▶ Work instructions
Return the lines below that contain "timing".

[Extracted records]
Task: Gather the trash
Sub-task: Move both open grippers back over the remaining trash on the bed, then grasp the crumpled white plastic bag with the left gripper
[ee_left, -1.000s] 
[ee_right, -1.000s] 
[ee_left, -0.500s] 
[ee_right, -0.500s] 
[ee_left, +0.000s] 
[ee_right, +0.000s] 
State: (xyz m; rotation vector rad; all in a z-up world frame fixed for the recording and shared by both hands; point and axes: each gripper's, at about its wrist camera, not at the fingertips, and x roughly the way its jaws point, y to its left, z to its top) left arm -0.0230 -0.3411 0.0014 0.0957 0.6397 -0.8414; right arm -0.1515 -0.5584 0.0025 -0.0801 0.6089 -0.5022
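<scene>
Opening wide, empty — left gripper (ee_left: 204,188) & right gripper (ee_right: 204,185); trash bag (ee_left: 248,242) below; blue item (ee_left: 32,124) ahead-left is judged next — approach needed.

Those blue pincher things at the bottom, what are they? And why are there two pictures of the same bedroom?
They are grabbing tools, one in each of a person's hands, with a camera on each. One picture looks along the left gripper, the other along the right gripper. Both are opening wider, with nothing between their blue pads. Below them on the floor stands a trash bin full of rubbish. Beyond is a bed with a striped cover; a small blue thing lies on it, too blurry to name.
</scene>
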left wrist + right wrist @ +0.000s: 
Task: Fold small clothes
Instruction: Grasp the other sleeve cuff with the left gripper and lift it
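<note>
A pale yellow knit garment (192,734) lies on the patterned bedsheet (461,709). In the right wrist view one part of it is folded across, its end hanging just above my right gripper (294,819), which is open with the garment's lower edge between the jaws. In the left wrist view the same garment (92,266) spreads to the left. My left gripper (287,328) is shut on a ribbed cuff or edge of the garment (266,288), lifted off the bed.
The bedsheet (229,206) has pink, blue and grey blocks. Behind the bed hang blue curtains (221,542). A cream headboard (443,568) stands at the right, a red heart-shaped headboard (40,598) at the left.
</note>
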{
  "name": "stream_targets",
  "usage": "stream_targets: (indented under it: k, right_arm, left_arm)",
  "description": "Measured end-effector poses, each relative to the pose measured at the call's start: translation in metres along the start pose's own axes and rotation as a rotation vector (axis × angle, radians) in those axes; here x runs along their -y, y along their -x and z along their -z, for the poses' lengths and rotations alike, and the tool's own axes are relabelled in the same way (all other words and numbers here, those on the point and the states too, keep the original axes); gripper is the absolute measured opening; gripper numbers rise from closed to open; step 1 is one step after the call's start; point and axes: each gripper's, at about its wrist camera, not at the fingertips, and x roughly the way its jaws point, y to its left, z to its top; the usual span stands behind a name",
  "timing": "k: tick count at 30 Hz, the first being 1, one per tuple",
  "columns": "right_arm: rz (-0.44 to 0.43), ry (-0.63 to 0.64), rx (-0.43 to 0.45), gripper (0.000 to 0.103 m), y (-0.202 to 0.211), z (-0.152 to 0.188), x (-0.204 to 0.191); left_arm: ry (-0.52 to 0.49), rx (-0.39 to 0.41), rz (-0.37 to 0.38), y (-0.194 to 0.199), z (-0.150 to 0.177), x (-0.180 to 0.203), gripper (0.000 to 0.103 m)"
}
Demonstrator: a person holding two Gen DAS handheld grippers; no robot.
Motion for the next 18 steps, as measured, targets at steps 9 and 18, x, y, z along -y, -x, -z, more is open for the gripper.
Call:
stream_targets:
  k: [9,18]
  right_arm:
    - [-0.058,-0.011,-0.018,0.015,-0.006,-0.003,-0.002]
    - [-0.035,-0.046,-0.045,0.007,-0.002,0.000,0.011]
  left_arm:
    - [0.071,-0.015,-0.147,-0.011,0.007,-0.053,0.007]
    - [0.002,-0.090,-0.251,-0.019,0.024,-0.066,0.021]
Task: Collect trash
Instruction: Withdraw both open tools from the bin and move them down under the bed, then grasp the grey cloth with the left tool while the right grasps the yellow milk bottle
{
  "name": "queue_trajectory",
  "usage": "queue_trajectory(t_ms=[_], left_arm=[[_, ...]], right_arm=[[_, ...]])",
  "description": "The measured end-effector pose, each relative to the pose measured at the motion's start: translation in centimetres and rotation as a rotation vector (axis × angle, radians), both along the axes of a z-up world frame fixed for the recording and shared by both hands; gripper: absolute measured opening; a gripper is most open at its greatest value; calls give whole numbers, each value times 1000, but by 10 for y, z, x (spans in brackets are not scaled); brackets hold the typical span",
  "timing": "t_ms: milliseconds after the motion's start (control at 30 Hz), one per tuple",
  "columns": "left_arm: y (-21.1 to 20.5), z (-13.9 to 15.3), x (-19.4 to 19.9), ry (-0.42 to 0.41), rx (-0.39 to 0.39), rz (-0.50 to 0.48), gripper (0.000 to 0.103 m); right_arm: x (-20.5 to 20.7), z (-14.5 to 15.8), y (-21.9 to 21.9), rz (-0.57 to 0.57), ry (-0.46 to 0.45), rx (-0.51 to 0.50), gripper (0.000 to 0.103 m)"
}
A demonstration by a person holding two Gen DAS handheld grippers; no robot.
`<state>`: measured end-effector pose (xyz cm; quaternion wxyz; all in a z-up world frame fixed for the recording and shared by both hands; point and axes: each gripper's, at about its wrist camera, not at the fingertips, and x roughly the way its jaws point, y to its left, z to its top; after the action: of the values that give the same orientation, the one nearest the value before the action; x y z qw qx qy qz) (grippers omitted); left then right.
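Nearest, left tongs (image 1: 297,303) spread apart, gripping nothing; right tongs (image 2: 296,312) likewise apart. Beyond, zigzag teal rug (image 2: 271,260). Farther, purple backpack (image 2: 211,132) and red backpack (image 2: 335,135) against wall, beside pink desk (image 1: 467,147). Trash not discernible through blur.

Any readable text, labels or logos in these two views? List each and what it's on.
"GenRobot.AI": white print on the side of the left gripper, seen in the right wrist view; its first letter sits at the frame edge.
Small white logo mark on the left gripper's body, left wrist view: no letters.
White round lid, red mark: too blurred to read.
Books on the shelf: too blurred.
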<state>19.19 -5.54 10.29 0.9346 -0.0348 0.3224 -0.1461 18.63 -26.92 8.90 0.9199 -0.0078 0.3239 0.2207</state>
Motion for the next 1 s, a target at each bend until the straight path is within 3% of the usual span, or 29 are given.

▶ Answer to this problem
  "timing": "k: tick count at 30 Hz, the first being 1, one per tuple",
  "timing": "t_ms: milliseconds after the motion's start (control at 30 Hz), one per tuple",

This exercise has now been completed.